6. Limitations, technical implications, and research significance
WatchHand’s limitations follow directly from its sensing assumptions. It relies on a single commodity speaker-microphone pair per watch, on the audio stack’s ability to sustain simultaneous 48 kHz playback and recording, and on stable near-hand acoustic geometry. Performance degradation for unseen users and gestures indicates that the learned mapping from echo profiles to 3D pose remains partly user- and gesture-dependent. The need for calibration against peak misalignment and periodic drift shows that commodity smartwatch audio subsystems are not designed for precision active sensing and must be corrected in software (Kim et al., 25 Feb 2026).
The handling of held objects is another major boundary condition. Because the method senses reflections in the near-watch region rather than directly observing kinematic landmarks, objects within that region can perturb the echo profile in ways that are not simply nuisance noise. This implies that extending WatchHand from bare-hand tracking to hand-object tracking would likely require explicit object-aware training or a different task formulation.
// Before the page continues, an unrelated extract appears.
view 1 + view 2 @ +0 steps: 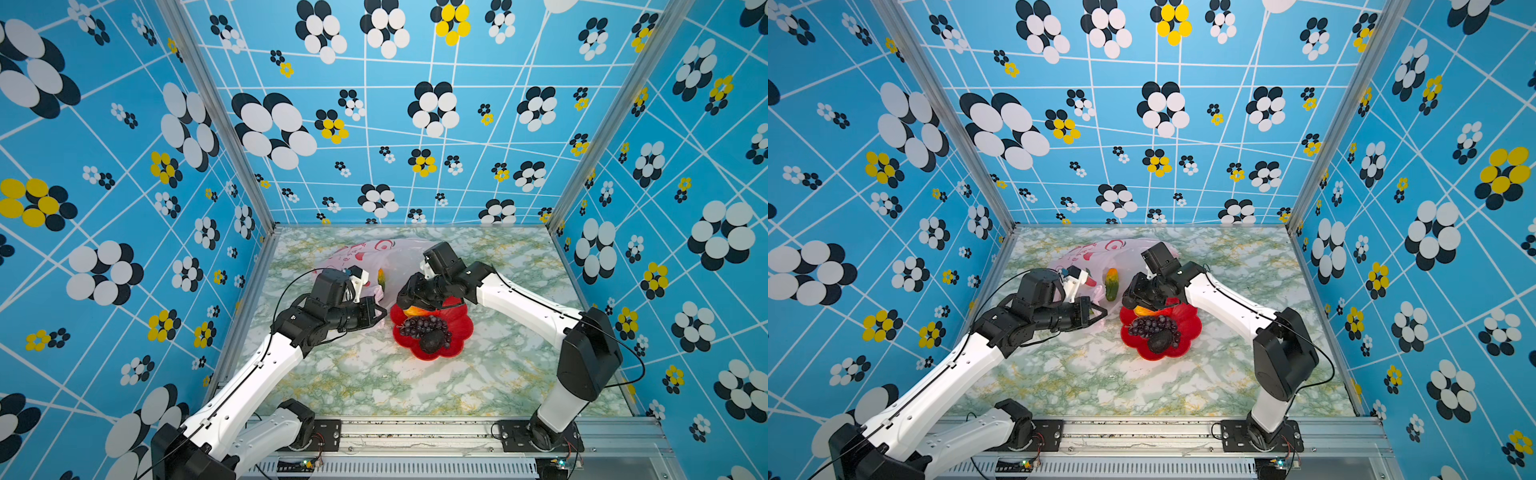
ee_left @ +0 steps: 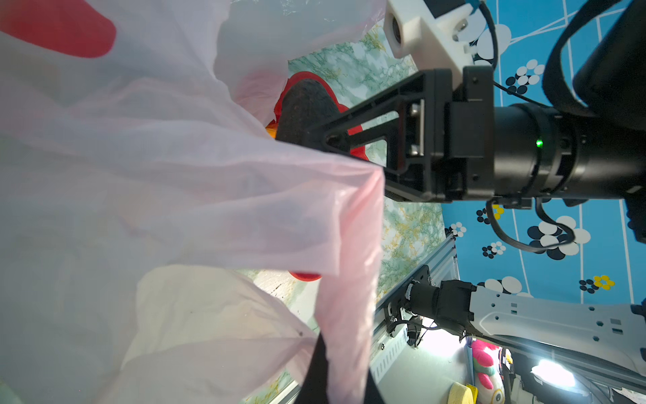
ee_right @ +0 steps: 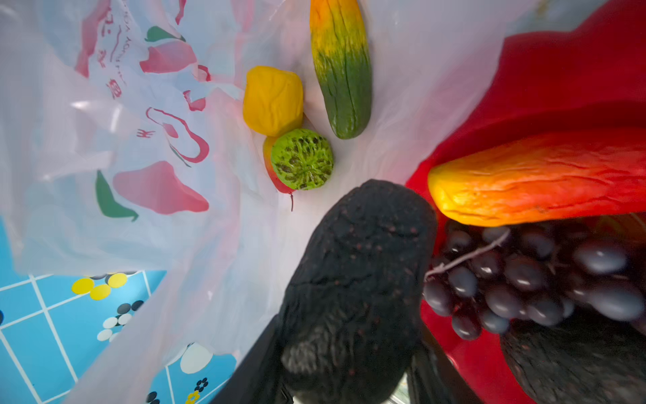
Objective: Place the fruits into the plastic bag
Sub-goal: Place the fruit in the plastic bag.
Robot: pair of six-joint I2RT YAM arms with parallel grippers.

Despite these constraints, the broader significance of WatchHand is clear. It demonstrates that continuous 3D hand pose tracking can be realized on off-the-shelf smartwatches using only built-in audio hardware, and it does so under cross-session remounting and multi-device evaluation rather than under a single custom laboratory setup. In the context of prior work, this establishes a design pattern for commodity wrist computing: exploit ubiquitous sensors already integrated into watches, construct a task-specific signal representation—in this case original and differential C-FMCW echo profiles—and rely on lightweight adaptation when user-independent generalization is insufficient. This suggests a route toward always-available smartwatch interaction that does not depend on cameras, rings, instrumented environments, or custom straps (Kim et al., 25 Feb 2026).